そんな「足るを知る豊かさ」を味わえる時代に、実は足りないことがある。それは肝心の想像力を育むための「物語」。物と物、物と人をつなぐ切っ掛けとなる「物語」だ。僕らは建築的、都市的な環境に「物語」を与えたい。

物質主義の時代に積み重ねられた「物件」の山。既存の「物」や「仕組み」の山の中に宝探しをし、断片化している状況を編集して、物語を紡ぎあげたい。供給側の一方的な押し売りではなく、生活者の想像力を喚起して、成長と変化をもたらす物語。僕らにとって「リノベーション」とは、そんな物語を紡ぎあげるための行為だと思っている。

僕らがリノベーションという旗印で仕事を始めて約20年。今では建築だけでなく、さまざまな文脈でこの言葉は使われ、身近な存在になっている。中古住宅を手に入れてDIY で自分らしい暮らしを作ることはもはや当たり前の住環境の選択肢だし、賃貸住宅やシェアハウスなどで住民同士が一緒になって住まいや暮らしを楽しくする工夫をし、素敵なコミュニティを醸成していることも珍しくない。与えられた環境をいかに楽しく住みこなすか、使いこなすか。その精神そのものがリノベーションだ。使いこなすのは空間や建築だけでなく、お金や制度や人間関係や。知恵やセンスやアイデアで、いくらでもオンリーワンの価値や可能性を広げられるのが、現代の暮らしのデザインだ。
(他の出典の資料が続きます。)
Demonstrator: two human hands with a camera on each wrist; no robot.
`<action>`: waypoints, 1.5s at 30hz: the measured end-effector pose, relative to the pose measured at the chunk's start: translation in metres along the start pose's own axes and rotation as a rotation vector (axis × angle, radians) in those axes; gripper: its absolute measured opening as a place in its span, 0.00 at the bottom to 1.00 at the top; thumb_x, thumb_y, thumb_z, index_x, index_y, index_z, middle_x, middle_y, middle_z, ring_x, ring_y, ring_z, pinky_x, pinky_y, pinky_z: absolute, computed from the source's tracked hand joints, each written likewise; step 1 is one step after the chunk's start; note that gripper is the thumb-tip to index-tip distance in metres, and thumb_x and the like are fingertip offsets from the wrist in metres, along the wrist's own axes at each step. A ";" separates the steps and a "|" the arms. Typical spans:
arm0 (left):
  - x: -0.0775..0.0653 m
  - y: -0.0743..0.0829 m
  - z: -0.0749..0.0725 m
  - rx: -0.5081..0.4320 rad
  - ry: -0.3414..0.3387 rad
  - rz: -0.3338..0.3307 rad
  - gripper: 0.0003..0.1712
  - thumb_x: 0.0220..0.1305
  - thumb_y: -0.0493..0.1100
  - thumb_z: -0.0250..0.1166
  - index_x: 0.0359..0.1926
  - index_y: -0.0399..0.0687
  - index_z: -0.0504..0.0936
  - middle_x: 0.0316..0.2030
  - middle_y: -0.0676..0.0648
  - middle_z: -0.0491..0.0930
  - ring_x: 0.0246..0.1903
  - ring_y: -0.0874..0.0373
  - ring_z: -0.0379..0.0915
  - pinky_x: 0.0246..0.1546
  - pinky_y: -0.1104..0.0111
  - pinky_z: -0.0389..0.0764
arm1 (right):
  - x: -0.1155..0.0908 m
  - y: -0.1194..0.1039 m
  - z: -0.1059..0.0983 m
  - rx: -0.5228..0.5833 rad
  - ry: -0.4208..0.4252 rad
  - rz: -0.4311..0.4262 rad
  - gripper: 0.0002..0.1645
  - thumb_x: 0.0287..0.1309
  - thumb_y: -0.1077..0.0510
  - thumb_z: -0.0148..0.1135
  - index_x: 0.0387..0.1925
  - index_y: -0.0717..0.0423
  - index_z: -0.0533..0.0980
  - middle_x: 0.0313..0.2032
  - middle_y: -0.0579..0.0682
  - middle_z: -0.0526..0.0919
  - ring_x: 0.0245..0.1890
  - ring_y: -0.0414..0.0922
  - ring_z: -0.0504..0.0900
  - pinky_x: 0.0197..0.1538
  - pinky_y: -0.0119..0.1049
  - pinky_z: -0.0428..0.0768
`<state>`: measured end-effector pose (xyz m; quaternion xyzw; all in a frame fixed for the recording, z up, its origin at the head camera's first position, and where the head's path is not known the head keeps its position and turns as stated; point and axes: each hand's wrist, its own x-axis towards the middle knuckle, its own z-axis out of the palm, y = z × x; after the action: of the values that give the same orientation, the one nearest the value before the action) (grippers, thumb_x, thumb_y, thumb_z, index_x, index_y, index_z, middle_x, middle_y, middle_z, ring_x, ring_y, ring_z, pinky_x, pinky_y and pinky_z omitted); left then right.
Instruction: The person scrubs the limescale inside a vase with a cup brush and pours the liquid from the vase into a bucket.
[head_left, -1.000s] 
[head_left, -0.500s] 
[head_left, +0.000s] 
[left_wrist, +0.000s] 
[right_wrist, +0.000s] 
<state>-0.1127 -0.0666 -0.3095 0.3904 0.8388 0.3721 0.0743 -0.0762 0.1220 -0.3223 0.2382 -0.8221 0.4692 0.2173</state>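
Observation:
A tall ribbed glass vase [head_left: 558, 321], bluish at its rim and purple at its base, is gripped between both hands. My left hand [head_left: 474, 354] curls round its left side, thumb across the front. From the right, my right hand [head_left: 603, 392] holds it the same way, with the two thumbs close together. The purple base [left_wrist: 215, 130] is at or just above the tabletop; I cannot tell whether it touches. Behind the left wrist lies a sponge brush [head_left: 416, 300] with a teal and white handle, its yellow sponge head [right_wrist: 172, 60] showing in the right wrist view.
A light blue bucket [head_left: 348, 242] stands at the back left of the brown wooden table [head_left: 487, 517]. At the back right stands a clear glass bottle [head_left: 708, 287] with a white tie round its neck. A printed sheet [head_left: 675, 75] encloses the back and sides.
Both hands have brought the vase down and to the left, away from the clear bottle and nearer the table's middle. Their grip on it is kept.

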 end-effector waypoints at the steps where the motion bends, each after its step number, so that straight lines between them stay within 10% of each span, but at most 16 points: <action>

賃貸マンションの一室からスタートしたぼくらの仕事も時代の流れの中で少しずつ、確実にシフトチェンジしてきた。暮らしこなし方、使いこなし方について考える対象も、今ではまち再生や団地再生のように規模の大きな案件のご相談に広がりを見せている。日本の家もまちも人々が暮らす環境として同じ社会課題が問われているのだろう。先人から与えられた社会環境のストックを、これからの時代にどう活かしていくか。活かし方に定石は無い。この本にご紹介したプロジェクトには、一つ一つに個性的なオーナーさんがいて、それぞれの置かれた環境に唯一の物語があり、それらが自然の成り行きのようにいきいきと次の世代のために、滑らかに住み継がれて行く道を、ぼくらもオーナーさんも、一緒になって模索してきた。その蓄積は、ブルースタジオがより応用的な解答を迫られるときにも軸をブラさずにいられる、まさに今もって伴走してくれる礎のように感じられる。

「善く行く者は轍迹(てっせき)なし」という。これも老子の言葉だ。建築の仕事は僕らの手が離れてからが本当のスタートであり、真価はその後の蓄積に問われるものだ。僕らはきっかけをデザインしているに過ぎない。竣工以降、素晴らしい状態で、当事者として空間を使いこなし、更にその環境を熟成させているオーナーの皆さんには本当に頭が下がる。そしてまた、この本を制作するにあたって多大なご協力を頂いたことに感謝したい。

書籍を出すきっかけを与えてくれた金沢工業大学の宮下智裕先生、学芸出版社の知念靖廣さん、中木保代さん、井口夏実さん、僕のサポートをしてくれた尾形比呂美さん、大堂麻里香さん、そして筆不精な僕をいつも激励してくれた田中元子さん。心から感謝します。また、今日まで共に歩んでくれた最大の理解者でありパートナー大地山博、そしてブルースタジオのスタッフたちにも、この場を借りて御礼します。
この本がお読みくださった方々にとって、何らかのお力添えになれることを願いつつ。